So, L2-1 and as a result P4 are prevented from making forward progress due to the volume of load traffic to L2-0 by P0, P1, P2, & P3; and


The live-lock breaker randomly prevents the L2 arbiter from granting requests to gain access to the DM machines. This further stops the loads from being dispatched to DMs and allows the outstanding requests (e.g., DM7 in this case) to complete their processing.


Referring to FIG. 3, one example of a flowchart for addressing live-locks between dispatching is illustrated. The flowchart 60 commences at step 62. In step 62, the dispatching L2 is reset. In step 64, the L2 proceeds to “normal dispatch mode.” In step 66, the counter is loaded with a random value. The random value may be selected by a user to be frequent, medium or rare. This designation by the user influences the magnitude of the random value selected. In step 68, it is determined whether the counter is set to zero. If the counter is not set to zero, then the counter is decremented at step 88. If the counter is set to zero, the process flows to step 70. In step 70, the L2 proceeds to “no dispatch mode.” In other words, no new requests are dispatched to any DMs in that L2 until all the DM's in that L2 are in an idle state. In step 72, it is determined if all the DMs have completed their data/instruction processing. If all the DMs have not completed their data/instruction processing, the process flows back into step 72 until all the DMs in that L2 have processed their data/instruction processing. Once all the DMs have completed their data/instruction processing, the process flows to step 74. In step 74, the counter is set to a predetermined value. In this case, the predetermined value was set at 31. Obviously, the predetermined value may be set to any desired integer. In step 76, it is once again determined whether the counter is set to zero. If the counter is not set to zero, then the counter is decremented at step 78. If the counter is set to zero, the process flows to step 80. In step 80, the L2 proceeds to “single dispatch mode.” In other words, the L2 allows only one DM to be active at a time. In step 82, the counter is loaded with a random value. Once again, the random value may be selected by a user to be frequent, medium or rare. This designation by the user influences the magnitude of the random value selected. In step 84, it is determined whether the counter is again set to zero. If the counter is not zero, then the process flows to step 86, where the counter is decremented. If the counter is zero, then the process flows back to step 64, where the system enters into “normal dispatch mode.”

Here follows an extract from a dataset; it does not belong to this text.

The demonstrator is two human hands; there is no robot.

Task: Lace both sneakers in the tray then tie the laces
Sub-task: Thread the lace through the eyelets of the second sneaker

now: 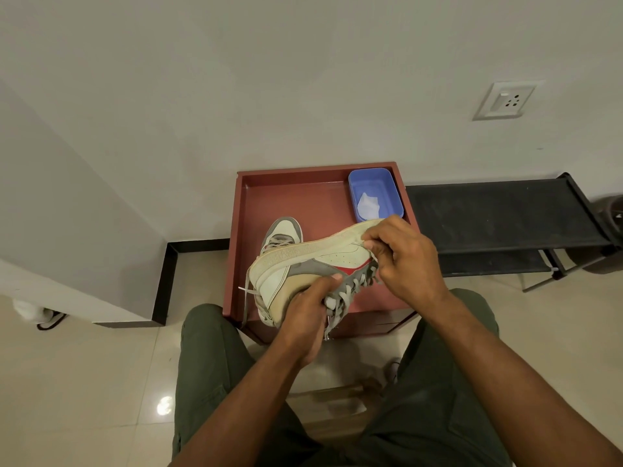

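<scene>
A white, grey and red high-top sneaker [303,261] is held on its side above the red-brown tray [242,230], sole turned away from me. My left hand [308,318] grips its ankle and tongue area. My right hand [401,257] curls round the toe end, fingers at the grey laces [350,291]. Loose lace ends hang down at the heel and under my left hand. The second sneaker [281,232] stands in the tray behind, partly hidden by the held one.
A blue plastic box [357,193] with a white bit inside sits in the tray's far right corner. A black rack [499,214] stands to the right against the wall. My knees in green trousers flank the tray's near edge over a tiled floor.
</scene>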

The exemplary embodiments address live-locks between dispatching DMs. In particular, the dispatching is randomly stopped (e.g., every few 100's of thousands of cycles) to any DM in an L2 until all DMs in that L2 are idle. Once all DMs in that L2 have been idle for a short period of time (e.g., 10's of cycles), go into “single dispatch mode” for a random, short period of time whereby a DM may only be dispatched if all DMs are idle. At the end of that short period of time, return to normal dispatch mode to let multiple DMs be used simultaneously. The reason for this is to periodically provide the DM dispatch with varying situations of system conditions as randomly as possible. Otherwise, it may be possible to get into a significantly large live-lock loop among multiple bus masters.


The exemplary embodiments do not apply only to L2 caches. The processing of the exemplary embodiments may apply to L3 caches, L4 caches, memories, and any other resource that has multiple requestors vying for limited resources.


The capabilities of the present invention can be implemented in software, firmware, hardware or some combination thereof.


As one example, one or more aspects of the present invention can be included in an article of manufacture (e.g., one or more computer program products) having, for instance, computer usable media. The media has embodied therein, for instance, computer readable program code means for providing and facilitating the capabilities of the present invention. The article of manufacture can be included as a part of a computer system or sold separately.


Additionally, at least one program storage device readable by a machine, tangibly embodying at least one program of instructions executable by the machine to perform the capabilities of the present invention can be provided.


The flow diagrams depicted herein are just examples. There may be many variations to these diagrams or the steps (or operations) described therein without departing from the spirit of the invention. For instance, the steps may be performed in a differing order, or steps may be added, deleted or modified. All of these variations are considered a part of the claimed invention.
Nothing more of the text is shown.